**WORK REQUIRED:** The data below is to be returned in full and exactly.

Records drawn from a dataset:

┄┄┄┄┄┄

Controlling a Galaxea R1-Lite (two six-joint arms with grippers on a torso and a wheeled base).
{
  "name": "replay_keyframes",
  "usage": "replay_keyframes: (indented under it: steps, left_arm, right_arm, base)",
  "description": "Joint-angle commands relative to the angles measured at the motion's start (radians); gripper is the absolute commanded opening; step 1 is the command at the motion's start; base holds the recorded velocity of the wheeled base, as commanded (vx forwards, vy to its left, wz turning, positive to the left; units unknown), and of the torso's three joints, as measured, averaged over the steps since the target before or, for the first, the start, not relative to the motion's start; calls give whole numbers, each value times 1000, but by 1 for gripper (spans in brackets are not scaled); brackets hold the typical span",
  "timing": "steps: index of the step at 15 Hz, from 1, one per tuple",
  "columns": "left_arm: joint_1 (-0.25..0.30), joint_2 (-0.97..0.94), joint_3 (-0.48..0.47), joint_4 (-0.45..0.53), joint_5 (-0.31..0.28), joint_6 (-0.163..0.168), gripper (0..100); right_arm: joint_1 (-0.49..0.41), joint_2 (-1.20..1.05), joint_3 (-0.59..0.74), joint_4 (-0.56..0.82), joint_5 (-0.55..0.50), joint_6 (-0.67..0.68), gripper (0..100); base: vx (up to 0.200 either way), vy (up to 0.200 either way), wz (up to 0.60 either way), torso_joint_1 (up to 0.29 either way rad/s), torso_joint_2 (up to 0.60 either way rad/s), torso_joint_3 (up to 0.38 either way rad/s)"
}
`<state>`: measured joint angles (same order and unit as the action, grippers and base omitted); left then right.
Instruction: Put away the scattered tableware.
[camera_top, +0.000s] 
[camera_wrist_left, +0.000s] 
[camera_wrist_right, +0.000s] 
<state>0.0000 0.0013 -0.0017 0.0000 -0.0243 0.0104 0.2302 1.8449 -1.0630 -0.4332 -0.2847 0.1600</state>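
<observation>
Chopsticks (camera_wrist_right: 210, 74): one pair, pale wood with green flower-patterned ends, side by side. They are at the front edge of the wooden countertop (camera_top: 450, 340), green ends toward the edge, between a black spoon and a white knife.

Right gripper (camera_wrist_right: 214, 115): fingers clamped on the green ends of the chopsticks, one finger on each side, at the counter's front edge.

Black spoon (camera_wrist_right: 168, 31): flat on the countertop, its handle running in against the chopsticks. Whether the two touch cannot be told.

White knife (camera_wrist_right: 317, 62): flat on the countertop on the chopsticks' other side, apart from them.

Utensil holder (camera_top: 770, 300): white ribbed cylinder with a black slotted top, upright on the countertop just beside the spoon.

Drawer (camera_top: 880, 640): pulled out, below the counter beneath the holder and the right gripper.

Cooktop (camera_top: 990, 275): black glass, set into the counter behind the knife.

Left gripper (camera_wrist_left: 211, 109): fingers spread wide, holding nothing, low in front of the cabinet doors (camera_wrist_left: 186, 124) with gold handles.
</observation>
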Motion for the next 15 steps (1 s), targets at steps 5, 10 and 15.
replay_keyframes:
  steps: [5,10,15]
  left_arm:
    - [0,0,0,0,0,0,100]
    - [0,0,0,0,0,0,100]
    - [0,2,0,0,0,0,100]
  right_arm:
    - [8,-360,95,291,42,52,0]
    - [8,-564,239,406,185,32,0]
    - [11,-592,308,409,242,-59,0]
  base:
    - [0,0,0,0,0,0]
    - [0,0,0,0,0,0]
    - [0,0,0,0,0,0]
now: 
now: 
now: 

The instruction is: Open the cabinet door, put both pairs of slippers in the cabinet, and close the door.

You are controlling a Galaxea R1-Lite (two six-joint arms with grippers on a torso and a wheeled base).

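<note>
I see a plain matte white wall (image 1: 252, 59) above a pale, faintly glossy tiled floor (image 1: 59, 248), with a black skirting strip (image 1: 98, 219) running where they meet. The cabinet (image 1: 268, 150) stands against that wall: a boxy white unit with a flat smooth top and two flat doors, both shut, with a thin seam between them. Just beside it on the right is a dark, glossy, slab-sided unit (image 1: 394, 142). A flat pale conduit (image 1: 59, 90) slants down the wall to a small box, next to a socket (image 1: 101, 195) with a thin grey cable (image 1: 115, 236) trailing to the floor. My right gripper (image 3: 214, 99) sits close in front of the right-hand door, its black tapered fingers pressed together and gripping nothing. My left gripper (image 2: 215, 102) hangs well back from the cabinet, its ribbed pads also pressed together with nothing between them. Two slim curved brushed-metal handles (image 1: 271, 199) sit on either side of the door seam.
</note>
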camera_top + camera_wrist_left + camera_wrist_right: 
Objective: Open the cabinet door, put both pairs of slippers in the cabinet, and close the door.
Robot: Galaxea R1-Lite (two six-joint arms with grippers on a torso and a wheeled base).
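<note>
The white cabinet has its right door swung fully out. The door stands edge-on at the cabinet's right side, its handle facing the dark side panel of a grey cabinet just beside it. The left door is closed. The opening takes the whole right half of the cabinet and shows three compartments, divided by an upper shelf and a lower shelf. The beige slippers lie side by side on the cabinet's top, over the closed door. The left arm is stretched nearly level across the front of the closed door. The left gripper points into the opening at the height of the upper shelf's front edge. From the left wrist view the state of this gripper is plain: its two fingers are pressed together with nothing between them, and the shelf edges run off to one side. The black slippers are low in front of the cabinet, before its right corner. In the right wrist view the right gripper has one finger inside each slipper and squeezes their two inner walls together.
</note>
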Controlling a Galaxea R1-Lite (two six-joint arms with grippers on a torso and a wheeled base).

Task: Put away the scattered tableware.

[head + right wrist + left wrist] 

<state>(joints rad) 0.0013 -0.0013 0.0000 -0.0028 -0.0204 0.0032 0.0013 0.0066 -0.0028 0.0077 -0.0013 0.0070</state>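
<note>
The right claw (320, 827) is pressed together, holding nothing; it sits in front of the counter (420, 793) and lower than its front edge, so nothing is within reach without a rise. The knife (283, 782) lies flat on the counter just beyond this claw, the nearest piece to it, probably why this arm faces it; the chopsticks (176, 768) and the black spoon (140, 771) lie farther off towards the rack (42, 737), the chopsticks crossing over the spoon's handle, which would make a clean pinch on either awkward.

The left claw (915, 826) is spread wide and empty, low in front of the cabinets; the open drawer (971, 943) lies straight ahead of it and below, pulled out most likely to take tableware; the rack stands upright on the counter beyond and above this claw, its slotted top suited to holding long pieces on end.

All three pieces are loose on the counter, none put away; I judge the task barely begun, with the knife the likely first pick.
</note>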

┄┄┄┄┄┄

**EXERCISE SOLUTION:**
Controlling a Galaxea R1-Lite (two six-joint arms with grippers on a torso and a wheeled base).
{
  "name": "replay_keyframes",
  "usage": "replay_keyframes: (indented under it: steps, left_arm, right_arm, base)",
  "description": "Joint-angle commands relative to the angles measured at the motion's start (radians); gripper is the absolute commanded opening; step 1 is the command at the motion's start; base holds the recorded velocity of the wheeled base, as commanded (vx forwards, vy to its left, wz turning, positive to the left; units unknown), and of the torso's three joints, as measured, averaged over the steps since the target before or, for the first, the start, not relative to the motion's start; calls give whole numbers, each value times 1000, but by 1 for gripper (spans in brackets are not scaled); brackets hold the typical span",
  "timing": "steps: index of the step at 15 Hz, from 1, one per tuple",
  "columns": "left_arm: joint_1 (-0.25..0.30), joint_2 (-0.97..0.94), joint_3 (-0.48..0.47), joint_4 (-0.45..0.53), joint_5 (-0.31..0.28), joint_6 (-0.163..0.168), gripper (0..100); right_arm: joint_1 (-0.49..0.41), joint_2 (-1.20..1.05), joint_3 (-0.59..0.74), joint_4 (-0.56..0.82), joint_5 (-0.55..0.50), joint_6 (-0.67..0.68), gripper (0..100); base: vx (up to 0.200 either way), vy (up to 0.200 either way), wz (up to 0.60 either way), torso_joint_1 (up to 0.29 either way rad/s), torso_joint_2 (up to 0.60 either way rad/s), torso_joint_3 (up to 0.38 either way rad/s)"
}
`<state>`: measured joint angles (same order and unit as the action, grippers and base omitted); left then right.
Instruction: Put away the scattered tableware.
[camera_top, +0.000s] 
[camera_wrist_left, +0.000s] 
[camera_wrist_right, +0.000s] 
<state>0.0000 0.0013 -0.0017 0.0000 -0.0243 0.0104 0.2302 1.8449 -1.0630 -0.4332 -0.2847 0.1600</state>
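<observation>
Chopsticks (camera_wrist_right: 210, 74): one pair, pale wood with green flower-patterned ends, side by side. They are at the front edge of the wooden countertop (camera_top: 450, 340), green ends toward the edge, between a black spoon and a white knife.

Right gripper (camera_wrist_right: 214, 115): fingers clamped on the green ends of the chopsticks, one finger on each side, at the counter's front edge.

Black spoon (camera_wrist_right: 168, 31): flat on the countertop, its handle running in against the chopsticks. Whether the two touch cannot be told.

White knife (camera_wrist_right: 317, 62): flat on the countertop on the chopsticks' other side, apart from them.

Utensil holder (camera_top: 770, 300): white ribbed cylinder with a black slotted top, upright on the countertop just beside the spoon.

Drawer (camera_top: 880, 640): pulled out, below the counter beneath the holder and the right gripper.

Cooktop (camera_top: 990, 275): black glass, set into the counter behind the knife.

Left gripper (camera_wrist_left: 211, 109): fingers spread wide, holding nothing, low in front of the cabinet doors (camera_wrist_left: 186, 124) with gold handles.
</observation>
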Motion for the next 15 steps (1 s), targets at steps 5, 10 and 15.
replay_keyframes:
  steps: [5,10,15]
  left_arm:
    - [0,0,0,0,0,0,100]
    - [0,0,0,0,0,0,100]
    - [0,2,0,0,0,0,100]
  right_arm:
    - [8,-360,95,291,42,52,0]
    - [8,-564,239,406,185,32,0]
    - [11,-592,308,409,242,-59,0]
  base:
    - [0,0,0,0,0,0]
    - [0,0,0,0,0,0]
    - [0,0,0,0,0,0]
now: 
now: 
now: 

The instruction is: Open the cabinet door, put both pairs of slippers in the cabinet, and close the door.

You are controlling a Galaxea R1-Lite (two six-joint arms with grippers on a torso and a wheeled base).

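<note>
I see a plain matte white wall (image 1: 252, 59) above a pale, faintly glossy tiled floor (image 1: 59, 248), with a black skirting strip (image 1: 98, 219) running where they meet. The cabinet (image 1: 268, 150) stands against that wall: a boxy white unit with a flat smooth top and two flat doors, both shut, with a thin seam between them. Just beside it on the right is a dark, glossy, slab-sided unit (image 1: 394, 142). A flat pale conduit (image 1: 59, 90) slants down the wall to a small box, next to a socket (image 1: 101, 195) with a thin grey cable (image 1: 115, 236) trailing to the floor. My right gripper (image 3: 214, 99) sits close in front of the right-hand door, its black tapered fingers pressed together and gripping nothing. My left gripper (image 2: 215, 102) hangs well back from the cabinet, its ribbed pads also pressed together with nothing between them. Two slim curved brushed-metal handles (image 1: 271, 199) sit on either side of the door seam.
</note>
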camera_top + camera_wrist_left + camera_wrist_right: 
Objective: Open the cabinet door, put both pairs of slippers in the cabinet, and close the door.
Robot: Galaxea R1-Lite (two six-joint arms with grippers on a torso and a wheeled base).
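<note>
The white cabinet has its right door swung fully out. The door stands edge-on at the cabinet's right side, its handle facing the dark side panel of a grey cabinet just beside it. The left door is closed. The opening takes the whole right half of the cabinet and shows three compartments, divided by an upper shelf and a lower shelf. The beige slippers lie side by side on the cabinet's top, over the closed door. The left arm is stretched nearly level across the front of the closed door. The left gripper points into the opening at the height of the upper shelf's front edge. From the left wrist view the state of this gripper is plain: its two fingers are pressed together with nothing between them, and the shelf edges run off to one side. The black slippers are low in front of the cabinet, before its right corner. In the right wrist view the right gripper has one finger inside each slipper and squeezes their two inner walls together.
</note>
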Controlling a Galaxea R1-Lite (two six-joint arms with grippers on a torso and a wheeled base).

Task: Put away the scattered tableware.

[head + right wrist + left wrist] 

<state>(joints rad) 0.0013 -0.0013 0.0000 -0.0028 -0.0204 0.0032 0.0013 0.0066 -0.0028 0.0077 -0.0013 0.0070</state>
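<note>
The right claw (320, 827) is pressed together, holding nothing; it sits in front of the counter (420, 793) and lower than its front edge, so nothing is within reach without a rise. The knife (283, 782) lies flat on the counter just beyond this claw, the nearest piece to it, probably why this arm faces it; the chopsticks (176, 768) and the black spoon (140, 771) lie farther off towards the rack (42, 737), the chopsticks crossing over the spoon's handle, which would make a clean pinch on either awkward.

The left claw (915, 826) is spread wide and empty, low in front of the cabinets; the open drawer (971, 943) lies straight ahead of it and below, pulled out most likely to take tableware; the rack stands upright on the counter beyond and above this claw, its slotted top suited to holding long pieces on end.

All three pieces are loose on the counter, none put away; I judge the task barely begun, with the knife the likely first pick.
</note>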

The answer was given in full.